■ Your objective ■
Counting only lines that contain "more", how many are there in the records below? Give the figure alone.

Data items:

• • • •

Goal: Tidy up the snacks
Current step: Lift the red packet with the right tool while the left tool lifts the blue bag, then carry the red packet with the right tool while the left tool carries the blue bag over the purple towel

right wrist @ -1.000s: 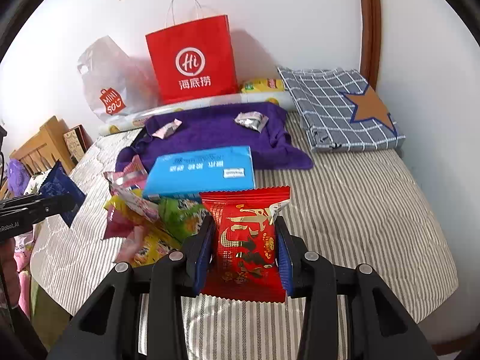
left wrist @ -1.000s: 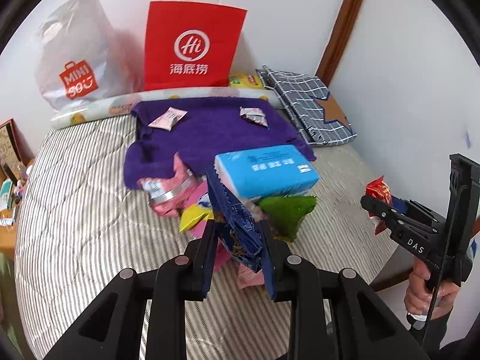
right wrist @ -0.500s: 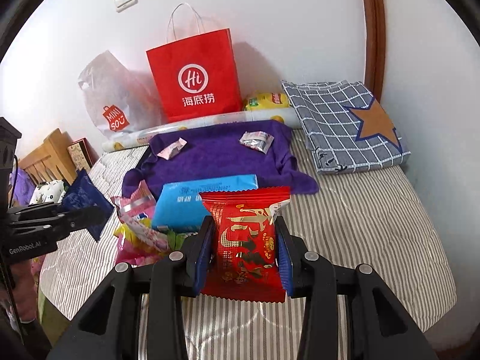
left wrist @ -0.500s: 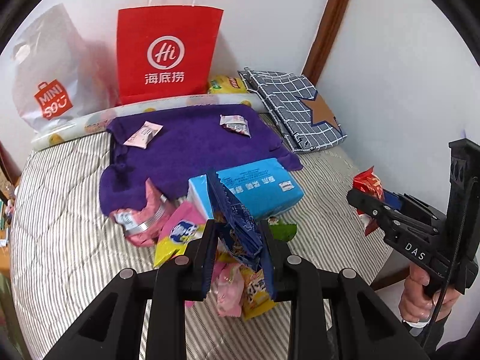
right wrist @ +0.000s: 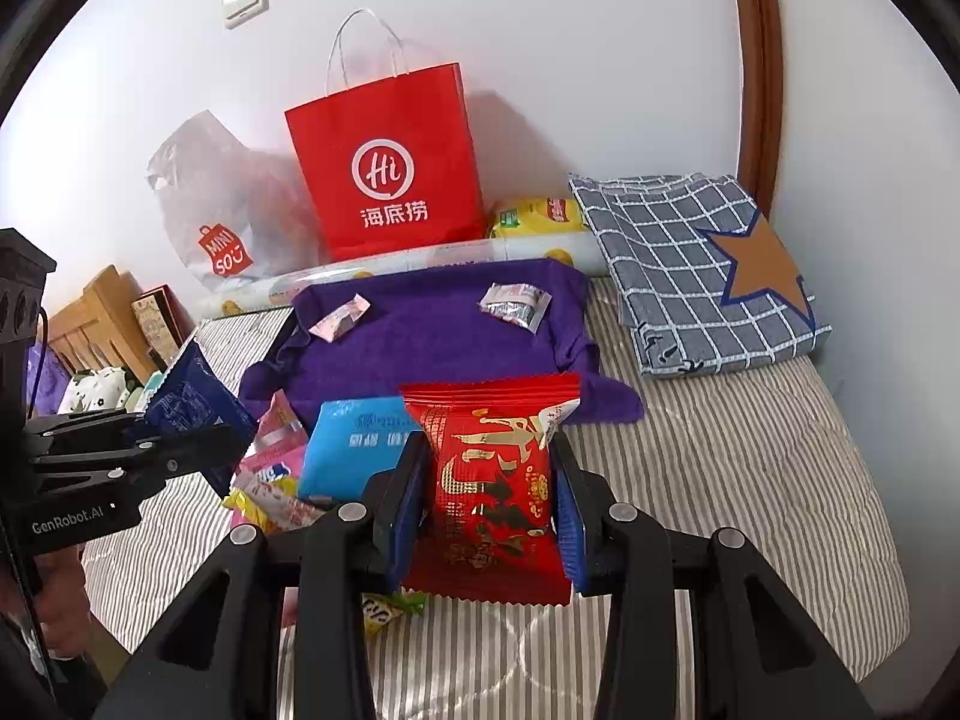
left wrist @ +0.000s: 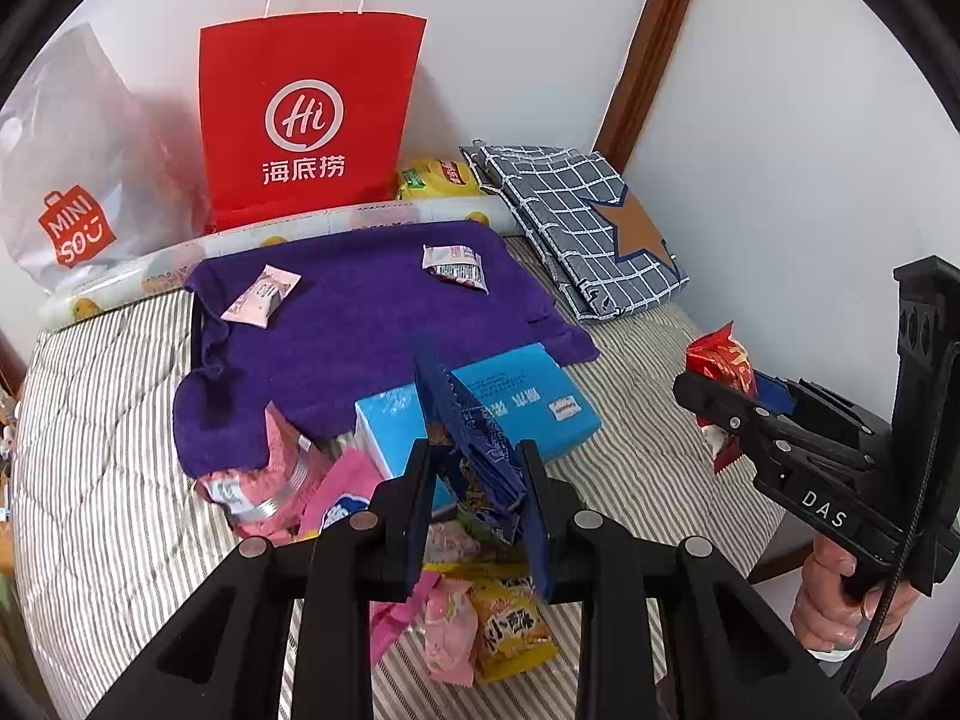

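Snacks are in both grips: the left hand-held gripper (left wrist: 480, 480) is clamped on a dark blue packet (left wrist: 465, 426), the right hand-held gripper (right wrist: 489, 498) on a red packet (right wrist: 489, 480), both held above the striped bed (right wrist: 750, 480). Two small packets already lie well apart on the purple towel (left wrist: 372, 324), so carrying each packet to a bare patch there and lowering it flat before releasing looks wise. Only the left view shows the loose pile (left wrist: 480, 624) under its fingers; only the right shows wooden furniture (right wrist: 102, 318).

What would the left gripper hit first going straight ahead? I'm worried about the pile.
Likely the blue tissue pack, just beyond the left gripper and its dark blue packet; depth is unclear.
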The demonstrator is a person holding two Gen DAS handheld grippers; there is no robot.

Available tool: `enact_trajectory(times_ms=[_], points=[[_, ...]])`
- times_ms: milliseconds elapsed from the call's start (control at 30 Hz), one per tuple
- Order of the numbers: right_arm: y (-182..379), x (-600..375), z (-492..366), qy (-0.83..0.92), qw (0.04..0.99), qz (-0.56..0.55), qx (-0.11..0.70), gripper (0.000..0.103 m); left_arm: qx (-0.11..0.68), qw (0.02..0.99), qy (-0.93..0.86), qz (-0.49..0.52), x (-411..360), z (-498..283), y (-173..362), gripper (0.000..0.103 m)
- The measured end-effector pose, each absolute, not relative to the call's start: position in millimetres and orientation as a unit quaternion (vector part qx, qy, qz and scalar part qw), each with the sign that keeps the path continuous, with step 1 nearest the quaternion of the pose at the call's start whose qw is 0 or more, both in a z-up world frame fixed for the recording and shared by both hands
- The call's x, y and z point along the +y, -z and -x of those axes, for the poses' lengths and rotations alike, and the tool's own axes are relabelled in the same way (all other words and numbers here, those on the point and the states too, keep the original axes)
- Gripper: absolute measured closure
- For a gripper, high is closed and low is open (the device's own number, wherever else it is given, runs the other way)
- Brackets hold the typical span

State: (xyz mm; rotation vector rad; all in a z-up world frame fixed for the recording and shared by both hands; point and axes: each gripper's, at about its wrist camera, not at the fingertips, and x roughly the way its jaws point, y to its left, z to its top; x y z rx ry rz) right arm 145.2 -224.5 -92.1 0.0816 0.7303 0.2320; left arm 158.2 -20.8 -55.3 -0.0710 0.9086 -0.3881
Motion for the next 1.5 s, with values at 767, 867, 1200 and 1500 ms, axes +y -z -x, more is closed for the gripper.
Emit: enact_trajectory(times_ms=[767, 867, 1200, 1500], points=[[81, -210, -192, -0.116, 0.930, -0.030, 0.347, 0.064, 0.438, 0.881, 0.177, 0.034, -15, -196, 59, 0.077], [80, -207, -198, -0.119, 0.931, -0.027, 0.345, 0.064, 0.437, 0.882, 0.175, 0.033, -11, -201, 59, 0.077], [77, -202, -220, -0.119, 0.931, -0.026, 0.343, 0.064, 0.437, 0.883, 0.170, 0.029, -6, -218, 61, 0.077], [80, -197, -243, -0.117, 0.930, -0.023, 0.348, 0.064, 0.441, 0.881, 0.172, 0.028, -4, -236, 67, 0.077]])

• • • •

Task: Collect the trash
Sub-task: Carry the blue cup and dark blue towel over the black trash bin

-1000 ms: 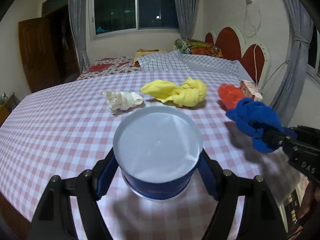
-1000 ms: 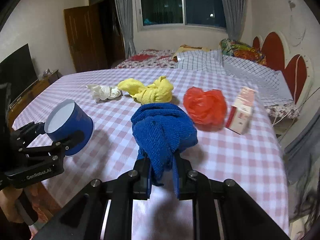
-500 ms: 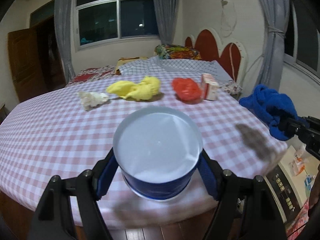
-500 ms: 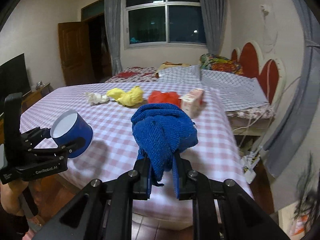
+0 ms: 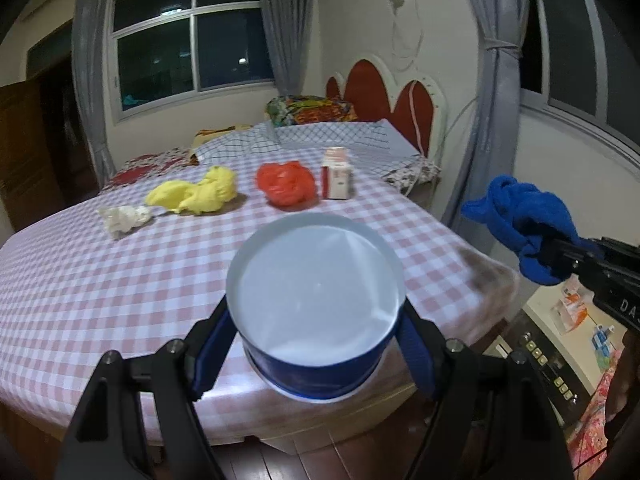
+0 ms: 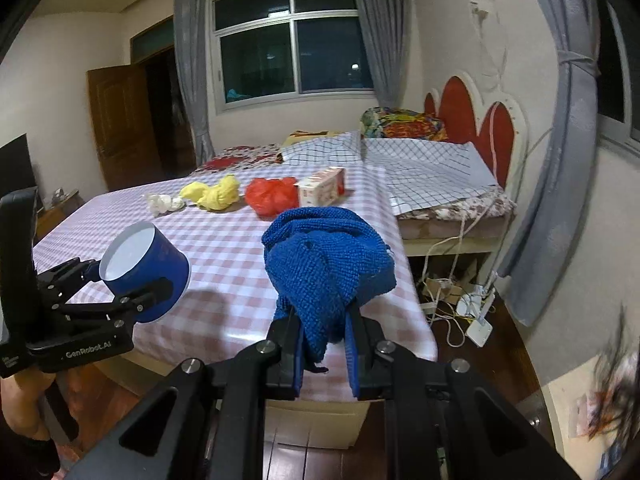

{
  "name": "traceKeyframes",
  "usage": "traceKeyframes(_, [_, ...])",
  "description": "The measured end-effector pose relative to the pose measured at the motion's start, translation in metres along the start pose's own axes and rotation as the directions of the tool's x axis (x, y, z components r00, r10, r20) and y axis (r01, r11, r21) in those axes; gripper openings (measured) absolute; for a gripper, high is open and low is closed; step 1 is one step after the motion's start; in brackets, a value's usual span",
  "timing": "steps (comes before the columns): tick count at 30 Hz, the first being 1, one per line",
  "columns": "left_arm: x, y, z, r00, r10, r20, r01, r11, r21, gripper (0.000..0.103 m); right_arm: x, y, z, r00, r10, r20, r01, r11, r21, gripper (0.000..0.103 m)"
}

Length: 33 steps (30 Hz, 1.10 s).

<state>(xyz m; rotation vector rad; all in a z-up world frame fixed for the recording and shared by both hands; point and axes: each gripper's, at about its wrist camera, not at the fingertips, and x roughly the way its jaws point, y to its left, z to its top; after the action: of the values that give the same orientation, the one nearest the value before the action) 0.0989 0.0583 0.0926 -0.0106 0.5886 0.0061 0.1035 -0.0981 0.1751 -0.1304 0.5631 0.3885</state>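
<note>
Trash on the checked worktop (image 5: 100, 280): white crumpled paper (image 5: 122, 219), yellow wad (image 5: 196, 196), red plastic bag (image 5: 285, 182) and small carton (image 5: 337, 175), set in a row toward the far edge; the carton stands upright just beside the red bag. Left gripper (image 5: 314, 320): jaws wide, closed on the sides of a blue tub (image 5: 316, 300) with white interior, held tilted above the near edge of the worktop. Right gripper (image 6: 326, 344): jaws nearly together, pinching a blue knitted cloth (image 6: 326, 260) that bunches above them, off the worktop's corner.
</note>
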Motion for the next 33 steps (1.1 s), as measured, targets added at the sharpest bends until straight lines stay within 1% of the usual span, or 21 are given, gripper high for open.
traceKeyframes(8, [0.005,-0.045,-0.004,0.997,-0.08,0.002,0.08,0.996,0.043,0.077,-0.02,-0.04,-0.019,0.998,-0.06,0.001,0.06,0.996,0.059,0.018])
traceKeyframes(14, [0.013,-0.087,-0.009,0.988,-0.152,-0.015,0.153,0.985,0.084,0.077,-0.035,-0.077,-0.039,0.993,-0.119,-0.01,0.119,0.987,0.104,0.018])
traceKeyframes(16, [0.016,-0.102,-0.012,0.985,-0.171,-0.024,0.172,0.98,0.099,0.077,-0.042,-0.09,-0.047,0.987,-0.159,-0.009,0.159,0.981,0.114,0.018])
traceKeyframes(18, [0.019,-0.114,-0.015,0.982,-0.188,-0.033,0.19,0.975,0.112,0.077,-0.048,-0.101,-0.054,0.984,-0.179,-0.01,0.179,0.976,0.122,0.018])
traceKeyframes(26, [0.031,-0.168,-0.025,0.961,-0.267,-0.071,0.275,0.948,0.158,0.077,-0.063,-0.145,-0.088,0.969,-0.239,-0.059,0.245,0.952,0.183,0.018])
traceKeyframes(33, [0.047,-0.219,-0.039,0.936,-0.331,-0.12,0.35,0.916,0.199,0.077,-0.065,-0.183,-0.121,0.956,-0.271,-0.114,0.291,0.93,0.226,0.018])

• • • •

■ Response to this exercise ■
2